Set down exactly the lines in the records below that run from the line with "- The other" to the line with "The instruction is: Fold", inclusive, and nothing more.

------ Exercise material

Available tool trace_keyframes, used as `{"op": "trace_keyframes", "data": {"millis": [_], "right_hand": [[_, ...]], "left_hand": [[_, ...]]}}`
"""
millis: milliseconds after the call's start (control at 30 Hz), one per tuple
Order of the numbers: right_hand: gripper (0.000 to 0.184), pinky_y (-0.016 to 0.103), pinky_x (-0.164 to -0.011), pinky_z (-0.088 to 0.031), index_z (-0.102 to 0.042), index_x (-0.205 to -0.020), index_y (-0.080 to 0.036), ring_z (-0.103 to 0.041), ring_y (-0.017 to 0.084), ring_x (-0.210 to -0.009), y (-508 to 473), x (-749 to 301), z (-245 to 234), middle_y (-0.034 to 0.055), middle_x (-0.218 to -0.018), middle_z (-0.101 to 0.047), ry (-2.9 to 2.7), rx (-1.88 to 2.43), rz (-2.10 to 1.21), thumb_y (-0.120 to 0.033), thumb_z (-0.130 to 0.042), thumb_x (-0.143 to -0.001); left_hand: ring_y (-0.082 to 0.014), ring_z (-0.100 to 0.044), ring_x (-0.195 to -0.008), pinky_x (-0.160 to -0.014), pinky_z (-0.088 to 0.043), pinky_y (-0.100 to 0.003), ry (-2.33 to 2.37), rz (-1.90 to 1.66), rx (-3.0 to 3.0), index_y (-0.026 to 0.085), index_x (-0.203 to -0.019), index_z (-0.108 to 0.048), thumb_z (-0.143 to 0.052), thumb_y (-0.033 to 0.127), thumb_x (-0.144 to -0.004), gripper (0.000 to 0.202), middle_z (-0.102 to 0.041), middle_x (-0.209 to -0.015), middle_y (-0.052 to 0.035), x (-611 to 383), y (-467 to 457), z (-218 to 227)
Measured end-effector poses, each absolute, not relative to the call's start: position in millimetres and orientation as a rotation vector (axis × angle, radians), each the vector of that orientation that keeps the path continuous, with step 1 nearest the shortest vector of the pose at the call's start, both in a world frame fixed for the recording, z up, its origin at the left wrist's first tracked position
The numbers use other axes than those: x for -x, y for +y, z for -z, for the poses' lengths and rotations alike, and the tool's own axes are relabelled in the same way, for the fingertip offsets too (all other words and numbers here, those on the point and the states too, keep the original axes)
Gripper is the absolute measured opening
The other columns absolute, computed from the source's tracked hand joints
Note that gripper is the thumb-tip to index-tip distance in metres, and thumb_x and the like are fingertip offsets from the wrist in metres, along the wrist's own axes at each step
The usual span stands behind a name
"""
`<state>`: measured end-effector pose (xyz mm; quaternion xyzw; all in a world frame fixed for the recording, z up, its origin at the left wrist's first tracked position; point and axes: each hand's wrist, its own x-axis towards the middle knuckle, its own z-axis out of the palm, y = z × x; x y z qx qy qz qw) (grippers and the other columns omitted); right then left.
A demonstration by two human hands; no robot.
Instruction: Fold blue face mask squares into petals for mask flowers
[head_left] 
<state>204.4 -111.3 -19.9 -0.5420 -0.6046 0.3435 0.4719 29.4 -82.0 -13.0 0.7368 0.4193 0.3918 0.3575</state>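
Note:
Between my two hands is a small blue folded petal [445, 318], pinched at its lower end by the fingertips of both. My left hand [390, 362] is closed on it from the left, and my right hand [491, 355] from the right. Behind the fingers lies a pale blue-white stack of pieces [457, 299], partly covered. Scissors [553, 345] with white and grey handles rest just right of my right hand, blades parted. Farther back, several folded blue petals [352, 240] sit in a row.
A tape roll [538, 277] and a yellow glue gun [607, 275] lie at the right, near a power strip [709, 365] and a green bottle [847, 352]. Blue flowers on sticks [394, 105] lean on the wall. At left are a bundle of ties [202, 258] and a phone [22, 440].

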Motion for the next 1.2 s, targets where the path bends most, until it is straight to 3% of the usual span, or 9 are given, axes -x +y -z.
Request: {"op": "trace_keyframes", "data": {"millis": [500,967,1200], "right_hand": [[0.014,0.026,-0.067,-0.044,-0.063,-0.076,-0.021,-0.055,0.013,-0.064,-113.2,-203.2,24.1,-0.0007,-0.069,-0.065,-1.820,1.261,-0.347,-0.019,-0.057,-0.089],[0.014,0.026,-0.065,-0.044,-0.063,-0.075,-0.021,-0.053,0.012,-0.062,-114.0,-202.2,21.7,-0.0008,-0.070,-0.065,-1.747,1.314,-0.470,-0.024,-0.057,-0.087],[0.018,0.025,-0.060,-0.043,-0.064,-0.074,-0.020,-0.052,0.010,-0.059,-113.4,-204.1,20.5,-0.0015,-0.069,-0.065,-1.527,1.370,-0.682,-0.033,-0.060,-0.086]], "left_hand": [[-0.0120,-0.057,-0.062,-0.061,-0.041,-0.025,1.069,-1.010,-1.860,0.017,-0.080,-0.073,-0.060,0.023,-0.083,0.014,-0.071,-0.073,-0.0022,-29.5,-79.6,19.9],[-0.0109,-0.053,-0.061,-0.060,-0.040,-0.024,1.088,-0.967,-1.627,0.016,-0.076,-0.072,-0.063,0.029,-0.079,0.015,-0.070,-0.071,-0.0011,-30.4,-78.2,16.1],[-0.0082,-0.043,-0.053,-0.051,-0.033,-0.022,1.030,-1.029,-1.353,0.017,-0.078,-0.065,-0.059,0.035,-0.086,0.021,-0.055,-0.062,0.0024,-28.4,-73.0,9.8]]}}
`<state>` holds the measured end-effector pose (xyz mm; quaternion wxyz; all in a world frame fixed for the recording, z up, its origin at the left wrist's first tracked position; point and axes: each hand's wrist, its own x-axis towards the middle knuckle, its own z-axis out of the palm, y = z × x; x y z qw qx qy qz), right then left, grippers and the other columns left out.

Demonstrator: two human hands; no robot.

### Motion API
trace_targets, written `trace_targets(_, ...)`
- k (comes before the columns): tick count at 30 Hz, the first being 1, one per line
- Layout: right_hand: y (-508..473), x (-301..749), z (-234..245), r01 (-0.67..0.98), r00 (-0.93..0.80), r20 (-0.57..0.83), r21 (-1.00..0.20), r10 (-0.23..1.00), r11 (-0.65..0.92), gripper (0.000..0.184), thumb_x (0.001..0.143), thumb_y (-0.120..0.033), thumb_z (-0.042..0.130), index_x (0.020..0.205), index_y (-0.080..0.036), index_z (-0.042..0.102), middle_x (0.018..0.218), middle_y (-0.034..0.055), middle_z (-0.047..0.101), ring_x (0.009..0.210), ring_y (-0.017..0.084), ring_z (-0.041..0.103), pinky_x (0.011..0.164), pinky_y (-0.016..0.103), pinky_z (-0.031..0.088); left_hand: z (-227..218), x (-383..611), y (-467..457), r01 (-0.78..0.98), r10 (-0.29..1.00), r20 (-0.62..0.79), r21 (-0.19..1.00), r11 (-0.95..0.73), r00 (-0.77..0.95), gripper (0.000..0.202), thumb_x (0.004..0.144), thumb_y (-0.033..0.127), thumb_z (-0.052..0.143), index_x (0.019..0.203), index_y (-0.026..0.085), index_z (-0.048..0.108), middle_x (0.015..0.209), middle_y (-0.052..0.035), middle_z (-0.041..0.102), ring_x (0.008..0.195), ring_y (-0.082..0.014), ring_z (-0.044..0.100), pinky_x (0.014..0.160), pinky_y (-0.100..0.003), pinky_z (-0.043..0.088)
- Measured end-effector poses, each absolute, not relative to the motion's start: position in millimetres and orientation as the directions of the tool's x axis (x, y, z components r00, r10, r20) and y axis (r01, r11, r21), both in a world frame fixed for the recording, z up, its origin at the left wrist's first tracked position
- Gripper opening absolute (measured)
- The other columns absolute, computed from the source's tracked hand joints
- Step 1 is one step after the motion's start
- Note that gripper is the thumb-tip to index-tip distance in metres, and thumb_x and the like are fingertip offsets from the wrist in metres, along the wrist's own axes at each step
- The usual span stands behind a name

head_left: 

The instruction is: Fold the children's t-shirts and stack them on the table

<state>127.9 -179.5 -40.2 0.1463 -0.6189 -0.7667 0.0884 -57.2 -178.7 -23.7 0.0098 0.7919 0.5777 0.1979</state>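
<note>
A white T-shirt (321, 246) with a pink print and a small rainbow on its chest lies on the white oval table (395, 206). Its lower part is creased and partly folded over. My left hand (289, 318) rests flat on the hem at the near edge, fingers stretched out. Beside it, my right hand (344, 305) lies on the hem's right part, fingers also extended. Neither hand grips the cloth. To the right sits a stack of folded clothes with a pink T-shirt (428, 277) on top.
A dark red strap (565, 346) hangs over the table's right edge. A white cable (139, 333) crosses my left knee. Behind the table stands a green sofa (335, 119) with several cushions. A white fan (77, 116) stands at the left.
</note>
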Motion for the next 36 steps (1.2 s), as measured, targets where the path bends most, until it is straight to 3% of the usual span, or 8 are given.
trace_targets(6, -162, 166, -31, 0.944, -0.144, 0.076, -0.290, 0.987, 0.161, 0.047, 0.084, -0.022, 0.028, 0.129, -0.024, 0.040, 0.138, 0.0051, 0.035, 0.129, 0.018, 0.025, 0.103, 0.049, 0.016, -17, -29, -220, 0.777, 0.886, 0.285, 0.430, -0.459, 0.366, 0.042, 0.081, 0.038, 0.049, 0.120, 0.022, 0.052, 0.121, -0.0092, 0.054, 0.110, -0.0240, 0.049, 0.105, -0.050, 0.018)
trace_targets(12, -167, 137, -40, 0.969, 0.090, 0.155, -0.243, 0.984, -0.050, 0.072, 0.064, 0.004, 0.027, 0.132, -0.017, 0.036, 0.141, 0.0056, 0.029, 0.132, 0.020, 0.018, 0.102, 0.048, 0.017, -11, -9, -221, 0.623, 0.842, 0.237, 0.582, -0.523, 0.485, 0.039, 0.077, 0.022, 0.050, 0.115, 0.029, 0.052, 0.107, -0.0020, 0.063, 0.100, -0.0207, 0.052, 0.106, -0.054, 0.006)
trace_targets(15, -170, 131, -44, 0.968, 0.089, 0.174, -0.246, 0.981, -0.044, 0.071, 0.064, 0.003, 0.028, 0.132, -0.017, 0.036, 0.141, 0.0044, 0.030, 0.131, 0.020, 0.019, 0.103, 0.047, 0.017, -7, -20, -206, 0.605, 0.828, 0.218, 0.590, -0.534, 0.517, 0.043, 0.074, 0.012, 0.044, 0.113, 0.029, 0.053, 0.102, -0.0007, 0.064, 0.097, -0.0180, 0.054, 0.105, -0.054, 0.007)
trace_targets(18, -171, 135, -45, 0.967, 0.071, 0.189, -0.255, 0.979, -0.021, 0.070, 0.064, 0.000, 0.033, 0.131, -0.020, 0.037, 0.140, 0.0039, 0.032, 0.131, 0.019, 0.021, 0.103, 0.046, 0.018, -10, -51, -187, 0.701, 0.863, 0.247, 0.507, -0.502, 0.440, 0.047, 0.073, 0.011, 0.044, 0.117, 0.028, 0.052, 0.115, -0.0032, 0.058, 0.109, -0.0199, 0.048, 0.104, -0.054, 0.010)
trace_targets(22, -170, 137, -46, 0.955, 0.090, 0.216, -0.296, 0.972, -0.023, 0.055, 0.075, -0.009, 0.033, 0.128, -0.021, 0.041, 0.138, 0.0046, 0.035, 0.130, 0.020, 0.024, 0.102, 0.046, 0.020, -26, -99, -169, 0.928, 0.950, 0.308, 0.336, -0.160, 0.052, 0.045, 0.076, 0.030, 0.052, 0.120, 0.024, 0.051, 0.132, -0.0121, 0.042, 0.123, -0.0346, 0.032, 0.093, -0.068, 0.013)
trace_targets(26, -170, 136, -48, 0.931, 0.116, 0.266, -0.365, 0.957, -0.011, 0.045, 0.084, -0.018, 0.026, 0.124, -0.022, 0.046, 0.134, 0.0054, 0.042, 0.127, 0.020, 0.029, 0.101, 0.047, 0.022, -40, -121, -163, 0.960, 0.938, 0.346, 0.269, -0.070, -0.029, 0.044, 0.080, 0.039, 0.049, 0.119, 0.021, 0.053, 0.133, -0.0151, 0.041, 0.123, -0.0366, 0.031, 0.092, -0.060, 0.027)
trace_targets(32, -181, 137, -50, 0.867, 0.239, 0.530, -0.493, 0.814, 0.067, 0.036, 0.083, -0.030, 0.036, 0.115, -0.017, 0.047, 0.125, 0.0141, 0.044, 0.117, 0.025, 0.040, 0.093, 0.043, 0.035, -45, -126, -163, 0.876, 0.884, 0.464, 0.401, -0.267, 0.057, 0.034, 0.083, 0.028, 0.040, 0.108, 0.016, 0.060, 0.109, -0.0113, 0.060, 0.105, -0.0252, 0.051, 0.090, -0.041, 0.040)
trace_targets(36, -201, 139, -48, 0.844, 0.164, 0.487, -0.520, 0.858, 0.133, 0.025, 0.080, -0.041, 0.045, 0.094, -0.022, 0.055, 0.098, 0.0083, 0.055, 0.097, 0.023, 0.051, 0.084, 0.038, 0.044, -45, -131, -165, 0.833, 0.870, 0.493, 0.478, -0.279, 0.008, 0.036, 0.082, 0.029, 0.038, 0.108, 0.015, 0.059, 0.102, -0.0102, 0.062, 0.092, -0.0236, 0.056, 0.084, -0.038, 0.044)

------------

_Your solution:_
- The other columns absolute, computed from the source's tracked hand joints
- Step 1 is one step after the motion's start
- Note that gripper is the thumb-tip to index-tip distance in metres, and thumb_x and the like are fingertip offsets from the wrist in metres, along the wrist's own axes at each step
- The usual span stands behind a name

head_left: 

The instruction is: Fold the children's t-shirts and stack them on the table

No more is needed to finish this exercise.